[DATA FOR PROCESSING]
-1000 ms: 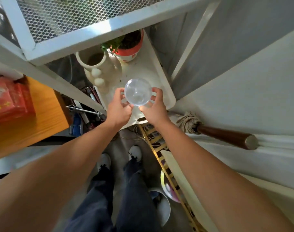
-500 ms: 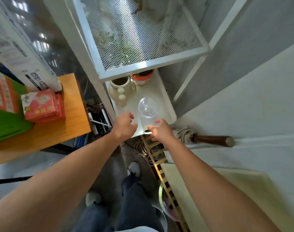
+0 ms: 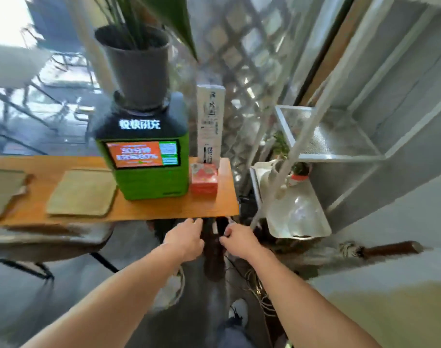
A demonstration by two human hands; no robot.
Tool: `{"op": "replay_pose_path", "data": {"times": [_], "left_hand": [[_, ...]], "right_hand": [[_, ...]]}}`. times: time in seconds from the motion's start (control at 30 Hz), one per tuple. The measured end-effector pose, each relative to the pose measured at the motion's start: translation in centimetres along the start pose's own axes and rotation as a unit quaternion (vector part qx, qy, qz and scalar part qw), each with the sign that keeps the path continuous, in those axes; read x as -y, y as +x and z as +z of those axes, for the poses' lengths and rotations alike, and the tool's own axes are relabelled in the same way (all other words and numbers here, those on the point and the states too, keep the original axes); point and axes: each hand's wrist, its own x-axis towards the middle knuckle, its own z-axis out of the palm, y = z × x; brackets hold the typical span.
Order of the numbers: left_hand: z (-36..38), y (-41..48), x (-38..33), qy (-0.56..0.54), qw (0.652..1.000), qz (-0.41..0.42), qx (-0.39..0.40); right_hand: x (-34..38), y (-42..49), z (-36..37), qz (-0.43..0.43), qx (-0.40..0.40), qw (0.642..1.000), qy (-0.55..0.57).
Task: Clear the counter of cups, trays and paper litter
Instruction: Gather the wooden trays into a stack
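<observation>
Counter [image 3: 164, 209], a wooden top, serves as the landmark for this report. Left hand [image 3: 185, 238] hangs just below and in front of its near edge, fingers loosely spread, nothing in its grasp. Right hand [image 3: 237, 238] is beside it, below the counter's right corner, fingers half curled and holding nothing. The two hands are close together but apart, with a dark gap between them.

On the counter, directly behind the hands, stands a green kiosk [image 3: 149, 156] with a lit orange screen. A dark plant pot [image 3: 136, 69] sits on top of the kiosk. Just right of the kiosk, near the counter's right end, is a red packet [image 3: 204, 180], and behind it a tall white box [image 3: 210, 121] stands upright. Left of the kiosk, two tan mats [image 3: 82, 192] lie flat on the wood; the far-left one is cut by the picture edge.

Right of the counter and lower than it, a white tray shelf [image 3: 320, 222] carries a clear cup [image 3: 298, 212], much blurred, with a small red-rimmed pot [image 3: 299, 172] and a pale jug [image 3: 265, 177] at its back. A mesh shelf [image 3: 340, 144] sits above that tray. A brown handle [image 3: 390, 248] lies further right of the tray.
</observation>
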Motion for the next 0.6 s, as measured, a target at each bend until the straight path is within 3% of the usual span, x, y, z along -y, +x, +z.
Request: {"op": "replay_pose_path", "data": {"times": [0.27, 0.6], "left_hand": [[-1.9, -14.4, 18.9, -0.025, 0.984, -0.171, -0.042], [-3.4, -25.2, 29.6, -0.077, 0.931, -0.334, -0.122]], "right_hand": [[19.4, -3.8, 10.4, -0.197, 0.077, 0.966, -0.149], [33.0, -6.4, 17.2, -0.325, 0.105, 0.912, -0.226]]}}
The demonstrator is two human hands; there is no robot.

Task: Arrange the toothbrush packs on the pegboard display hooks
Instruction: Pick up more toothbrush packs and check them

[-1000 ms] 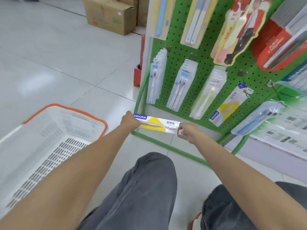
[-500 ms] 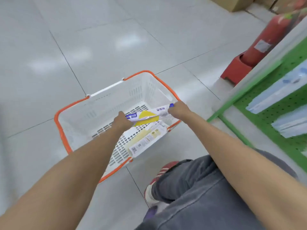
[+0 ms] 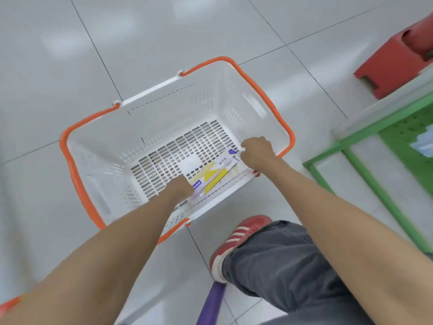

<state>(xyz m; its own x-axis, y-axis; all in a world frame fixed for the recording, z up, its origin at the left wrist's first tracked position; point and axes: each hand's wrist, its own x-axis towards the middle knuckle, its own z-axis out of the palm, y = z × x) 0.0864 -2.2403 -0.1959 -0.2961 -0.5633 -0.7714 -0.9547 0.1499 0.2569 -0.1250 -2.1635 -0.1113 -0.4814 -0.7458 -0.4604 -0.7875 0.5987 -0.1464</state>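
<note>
Fingers [image 3: 246,145] are seen curled round both ends of a toothbrush pack [image 3: 213,177], held by the left hand [image 3: 181,186] and right hand [image 3: 257,152] low inside the orange-rimmed basket [image 3: 281,118] above a second pack [image 3: 201,172], well apart from the green pegboard [image 3: 408,134]; neither is judged hung yet.

pegboard [image 3: 403,133] cropped at right, lower pack [image 3: 198,175] mostly covered
</note>
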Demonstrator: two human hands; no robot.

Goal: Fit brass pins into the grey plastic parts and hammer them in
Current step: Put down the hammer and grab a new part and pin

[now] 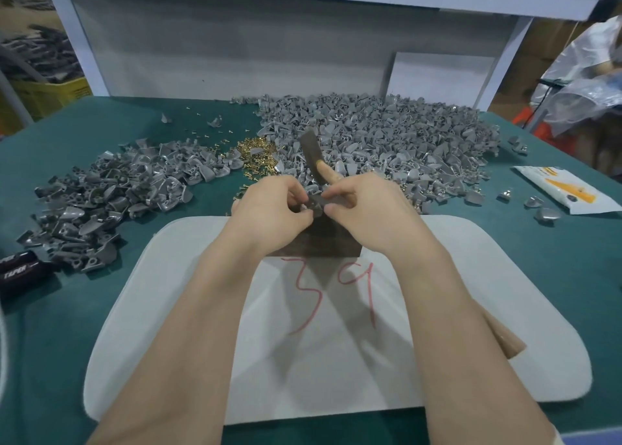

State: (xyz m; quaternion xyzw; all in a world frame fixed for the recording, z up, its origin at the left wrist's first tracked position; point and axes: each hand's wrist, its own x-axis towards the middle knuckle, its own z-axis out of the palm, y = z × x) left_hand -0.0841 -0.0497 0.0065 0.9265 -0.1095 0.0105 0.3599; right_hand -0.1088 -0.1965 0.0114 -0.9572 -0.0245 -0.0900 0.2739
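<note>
Part (pixel 315 206) at far edge of pad (pixel 151 310)

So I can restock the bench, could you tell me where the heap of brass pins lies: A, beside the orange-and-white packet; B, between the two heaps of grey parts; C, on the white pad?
B: the brass pins lie between the left grey heap and the right grey heap.

A block (pixel 323 242) sits at the far edge of the pad (pixel 168 293). Behind it, pins (pixel 255 155) lie between the left heap (pixel 101 202) and right heap (pixel 387 134) of parts; a packet (pixel 565 192) lies far right.
</note>
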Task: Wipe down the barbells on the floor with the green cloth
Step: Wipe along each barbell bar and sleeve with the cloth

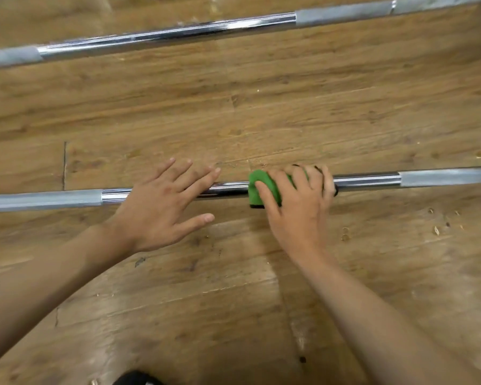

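Two chrome barbells lie across the wooden floor. The near barbell (370, 181) runs left to right through the middle of the view, with grey knurled sections at both ends. My right hand (300, 207) grips the green cloth (261, 187), which is wrapped over the near bar's smooth centre. My left hand (164, 201) lies flat on the same bar just left of the cloth, fingers spread and straight. The far barbell (161, 37) lies untouched near the top of the view.
The wood-plank floor (233, 112) between the two bars is bare. Small chips and debris (436, 230) are scattered to the right, below the near bar. A dark shoe tip (136, 379) shows at the bottom edge.
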Action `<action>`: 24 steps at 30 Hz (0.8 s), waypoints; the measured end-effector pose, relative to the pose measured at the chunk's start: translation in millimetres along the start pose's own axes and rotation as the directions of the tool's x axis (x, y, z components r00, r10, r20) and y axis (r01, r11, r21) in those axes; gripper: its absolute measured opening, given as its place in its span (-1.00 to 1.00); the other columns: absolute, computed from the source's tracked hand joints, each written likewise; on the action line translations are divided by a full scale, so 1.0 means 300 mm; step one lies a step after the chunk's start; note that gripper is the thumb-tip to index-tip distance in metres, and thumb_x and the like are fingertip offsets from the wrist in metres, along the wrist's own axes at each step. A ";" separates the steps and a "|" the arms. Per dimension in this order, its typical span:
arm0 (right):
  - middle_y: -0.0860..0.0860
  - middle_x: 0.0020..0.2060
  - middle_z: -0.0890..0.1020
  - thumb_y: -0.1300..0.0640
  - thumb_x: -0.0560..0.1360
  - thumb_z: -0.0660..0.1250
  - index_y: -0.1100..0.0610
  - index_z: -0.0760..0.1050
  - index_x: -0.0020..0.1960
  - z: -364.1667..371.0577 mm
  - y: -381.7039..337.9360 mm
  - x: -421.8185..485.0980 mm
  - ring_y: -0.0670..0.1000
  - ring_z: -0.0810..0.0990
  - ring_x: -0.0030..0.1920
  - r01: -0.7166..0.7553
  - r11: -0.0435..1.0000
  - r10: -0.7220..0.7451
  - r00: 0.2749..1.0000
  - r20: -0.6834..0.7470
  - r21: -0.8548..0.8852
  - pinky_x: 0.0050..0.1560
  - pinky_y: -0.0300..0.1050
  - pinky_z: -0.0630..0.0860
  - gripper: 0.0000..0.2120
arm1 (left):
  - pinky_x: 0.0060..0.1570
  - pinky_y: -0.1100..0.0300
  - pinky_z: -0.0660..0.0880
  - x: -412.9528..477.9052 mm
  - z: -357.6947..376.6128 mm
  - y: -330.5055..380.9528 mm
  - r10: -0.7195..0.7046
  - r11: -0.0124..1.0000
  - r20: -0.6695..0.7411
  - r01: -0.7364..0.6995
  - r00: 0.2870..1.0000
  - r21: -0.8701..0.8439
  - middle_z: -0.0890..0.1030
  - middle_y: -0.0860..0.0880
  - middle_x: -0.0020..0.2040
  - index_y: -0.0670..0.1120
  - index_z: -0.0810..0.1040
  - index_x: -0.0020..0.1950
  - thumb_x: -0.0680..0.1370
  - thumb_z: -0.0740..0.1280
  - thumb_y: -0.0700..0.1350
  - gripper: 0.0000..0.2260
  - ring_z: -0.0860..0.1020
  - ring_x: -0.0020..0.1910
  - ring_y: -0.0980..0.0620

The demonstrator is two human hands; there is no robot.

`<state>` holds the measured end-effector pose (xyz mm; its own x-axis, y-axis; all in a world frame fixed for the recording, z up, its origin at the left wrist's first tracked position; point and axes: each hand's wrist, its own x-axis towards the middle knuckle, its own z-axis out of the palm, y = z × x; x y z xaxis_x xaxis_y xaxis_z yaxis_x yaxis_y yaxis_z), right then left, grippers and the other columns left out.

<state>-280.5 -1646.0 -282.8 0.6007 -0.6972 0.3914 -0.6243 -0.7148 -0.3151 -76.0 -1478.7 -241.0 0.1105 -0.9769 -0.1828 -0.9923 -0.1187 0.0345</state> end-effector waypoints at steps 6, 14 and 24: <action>0.13 0.10 0.65 -0.03 0.59 0.24 0.16 0.64 0.03 -0.106 0.248 0.011 0.22 0.45 0.36 -0.410 0.906 0.396 0.909 -0.130 -0.106 0.51 0.40 0.15 -0.69 | 0.58 -0.19 0.21 -0.054 0.031 0.035 0.005 0.999 0.003 -0.005 1.000 -0.034 0.41 -0.08 0.58 -0.03 0.20 0.69 0.66 -0.05 0.41 -0.26 0.35 0.57 -0.24; 0.01 0.09 0.66 -0.25 0.63 0.24 0.01 0.67 0.14 -0.059 -0.127 -0.144 0.19 0.54 0.29 0.002 1.000 -0.001 0.997 0.077 -0.013 0.55 0.27 0.16 -0.60 | 0.60 -0.16 0.14 -0.139 0.038 0.089 0.084 0.996 0.022 -0.083 0.996 -0.041 0.25 -0.08 0.67 -0.07 0.15 0.71 0.68 -0.08 0.38 -0.27 0.23 0.64 -0.20; 0.06 0.06 0.66 -0.22 0.54 0.36 0.11 0.69 -0.04 -0.108 -0.115 -0.221 0.23 0.49 0.37 -0.402 0.912 0.396 0.914 -0.092 -0.076 0.55 0.38 0.09 -0.61 | 0.60 -0.15 0.11 -0.233 0.034 0.053 0.276 0.959 0.050 -0.272 0.960 -0.078 0.15 -0.12 0.70 -0.03 0.09 0.72 0.70 -0.03 0.31 -0.33 0.11 0.68 -0.16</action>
<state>-315.0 -1573.4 -269.9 0.2561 -0.9148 0.3125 -0.8492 -0.3673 -0.3794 -100.1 -1410.5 -237.8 -0.1704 -0.9616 -0.2150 -0.9776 0.1376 0.1596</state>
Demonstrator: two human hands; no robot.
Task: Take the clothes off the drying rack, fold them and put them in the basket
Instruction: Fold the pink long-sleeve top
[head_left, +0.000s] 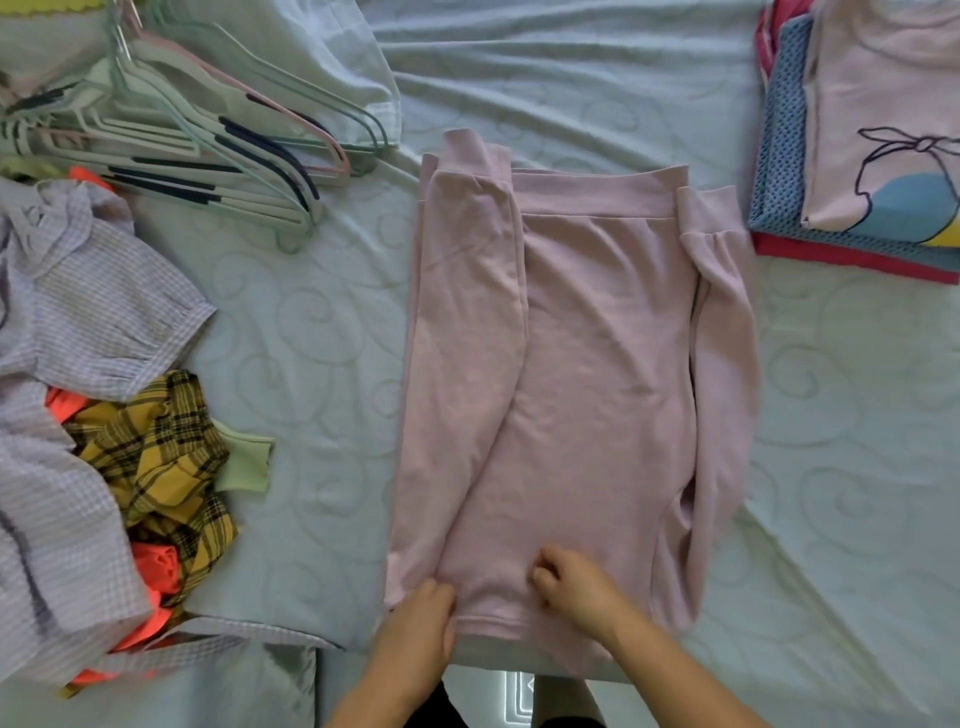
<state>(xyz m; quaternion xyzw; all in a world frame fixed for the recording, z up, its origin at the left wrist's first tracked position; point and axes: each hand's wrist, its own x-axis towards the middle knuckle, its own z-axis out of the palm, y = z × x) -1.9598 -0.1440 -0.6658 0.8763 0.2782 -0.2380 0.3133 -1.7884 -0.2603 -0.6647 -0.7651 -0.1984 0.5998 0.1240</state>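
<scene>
Gripping the near edge of the pink sweater (571, 364), the left hand (421, 618) had its thumb closed over the cloth at the left fold. The right hand (576, 587), just beside it, pinched the same edge with curled fingers. The sweater lay flat on the bed (831, 467), stretching away from both hands, sleeves folded in over its body. A folded stack (857, 156) sat at the far right; hangers (208, 140) and a heap of unfolded clothes (78, 364) lay to the left.
</scene>
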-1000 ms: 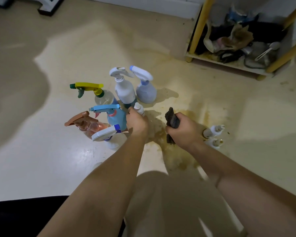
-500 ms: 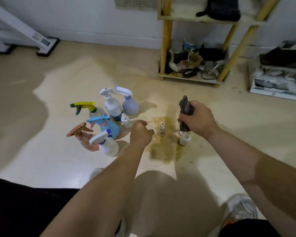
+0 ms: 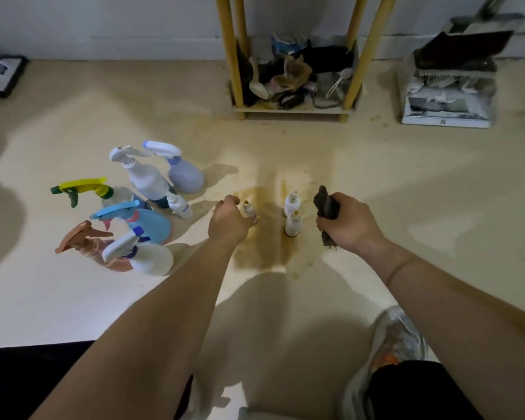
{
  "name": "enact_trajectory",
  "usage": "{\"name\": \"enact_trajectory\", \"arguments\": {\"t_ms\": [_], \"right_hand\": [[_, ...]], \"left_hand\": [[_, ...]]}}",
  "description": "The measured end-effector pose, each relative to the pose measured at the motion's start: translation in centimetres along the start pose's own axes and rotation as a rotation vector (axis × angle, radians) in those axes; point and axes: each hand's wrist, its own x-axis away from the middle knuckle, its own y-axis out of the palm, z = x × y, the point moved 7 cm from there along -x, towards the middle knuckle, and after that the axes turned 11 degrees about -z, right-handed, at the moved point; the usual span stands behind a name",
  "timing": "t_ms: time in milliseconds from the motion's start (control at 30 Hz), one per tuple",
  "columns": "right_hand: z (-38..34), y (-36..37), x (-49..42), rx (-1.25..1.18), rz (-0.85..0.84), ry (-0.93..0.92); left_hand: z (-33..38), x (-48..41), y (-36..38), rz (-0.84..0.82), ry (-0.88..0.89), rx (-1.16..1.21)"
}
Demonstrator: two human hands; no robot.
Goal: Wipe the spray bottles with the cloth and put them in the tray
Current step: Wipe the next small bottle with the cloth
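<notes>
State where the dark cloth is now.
In the head view, the dark cloth sits right of centre, held in the right hand, just right of the two small white bottles standing on the brown floor stain.

At left on the floor, mixed-colour trigger spray bottles cluster together, the brown bottle tilted. Two small white bottles stand upright, one just behind the other. The left hand grips a third small bottle; the right hand grips the bunched dark cloth.
</notes>
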Motion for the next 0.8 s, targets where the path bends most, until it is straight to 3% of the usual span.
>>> {"name": "enact_trajectory", "arguments": {"t_ms": [567, 800], "right_hand": [[0.7, 0.5, -2.9, 0.079, 0.011, 0.023], [-6.3, -3.2, 1.6, -0.001, 0.070, -0.188]], "left_hand": [[-0.3, -2.3, 0.6, 0.007, 0.032, 0.147], [5.8, 3.0, -4.1, -0.050, 0.182, 0.140]]}}
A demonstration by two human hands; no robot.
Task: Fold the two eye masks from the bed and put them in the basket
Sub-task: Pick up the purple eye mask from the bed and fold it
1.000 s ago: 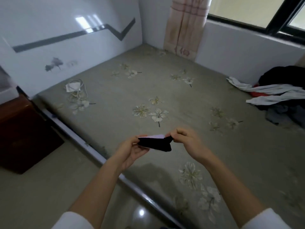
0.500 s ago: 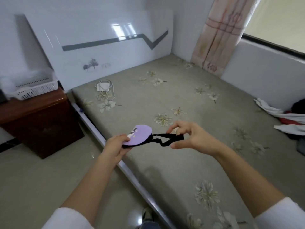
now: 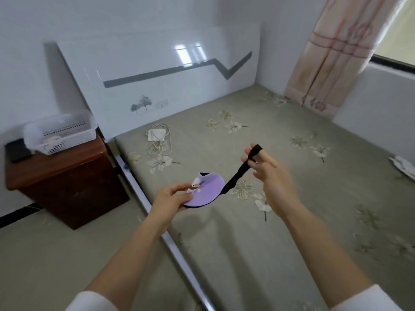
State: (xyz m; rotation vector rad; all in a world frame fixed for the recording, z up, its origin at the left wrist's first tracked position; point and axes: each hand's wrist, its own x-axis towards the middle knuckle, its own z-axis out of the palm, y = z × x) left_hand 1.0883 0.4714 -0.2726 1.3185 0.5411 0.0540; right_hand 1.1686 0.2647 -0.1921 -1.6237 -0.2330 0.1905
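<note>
A folded purple eye mask [image 3: 207, 191] with a black underside and a small pink-and-white decoration is pinched in my left hand [image 3: 171, 199] above the bed's left edge. Its black elastic strap [image 3: 244, 167] runs up and right, looped over the spread fingers of my right hand [image 3: 269, 173]. The white perforated basket [image 3: 59, 133] stands on a brown wooden nightstand [image 3: 65, 176] at the left, well away from both hands. Something pale lies inside the basket; I cannot tell what it is.
The bed [image 3: 292, 198] has a grey-green flowered cover and a metal side rail. A white charger with its coiled cable [image 3: 158, 138] lies near the white headboard [image 3: 168, 86]. White cloth [image 3: 404, 167] lies at the right edge. A dark flat object [image 3: 16, 150] lies beside the basket.
The view has swung left, bringing the nightstand and basket closer. My right hand has lifted the strap up and to the right, fingers spread, while my left hand keeps hold of the mask.
</note>
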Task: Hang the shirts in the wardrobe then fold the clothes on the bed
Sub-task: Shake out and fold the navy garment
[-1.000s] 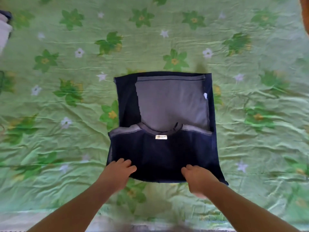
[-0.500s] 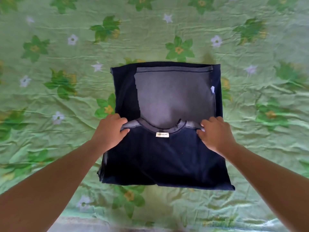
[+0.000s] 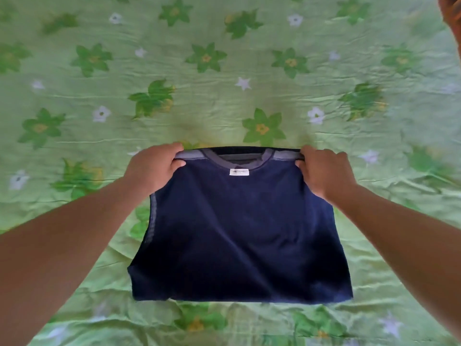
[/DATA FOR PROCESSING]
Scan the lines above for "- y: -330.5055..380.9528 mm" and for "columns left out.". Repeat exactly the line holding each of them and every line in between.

  - y: -330.5055..380.9528 mm
  - r10: -0.7195..0.7046
  - r11: -0.0124..1.0000
  - r20: -0.6695..0.7411
  - r01: -0.7364..0.6995
  - r00: 0.2870..1.0000
  - r21: -0.8701..0.8439
  - middle_z: -0.0890..0.1030
  - middle_y: -0.0860..0.0880
  - middle_x: -0.0020..0.2040
  - index_y: -0.0670..0.1120
  - index_z: -0.0810..0.1040
  - index_x: -0.0020..0.1950
  - thumb_x: -0.0680..0.1370
  - thumb_z: -0.0740..0.1280
  - thumb_y: -0.0700..0.1350
  - gripper: 0.0000..0.2260
  - ring_z: -0.0860..0.1020
  - ring_x: -0.0020..0.1910
  - ring_y: -0.0980..0.0620

The demonstrator is two human hands; there is no robot.

`<state>` holds the measured end-effector pose (xyz mm; its own x-axis, y-axis; all in a world frame fixed for the recording, z up, its origin at the left wrist's first tracked position; point and axes: each hand's wrist, its own x-axis towards the middle knuckle, its own z-axis out of the palm, y = z × x; x y z xaxis_x xaxis_y xaxis_z yaxis_x yaxis_y yaxis_z), right then left, grippers and the other columns left out.

The answer given is complete.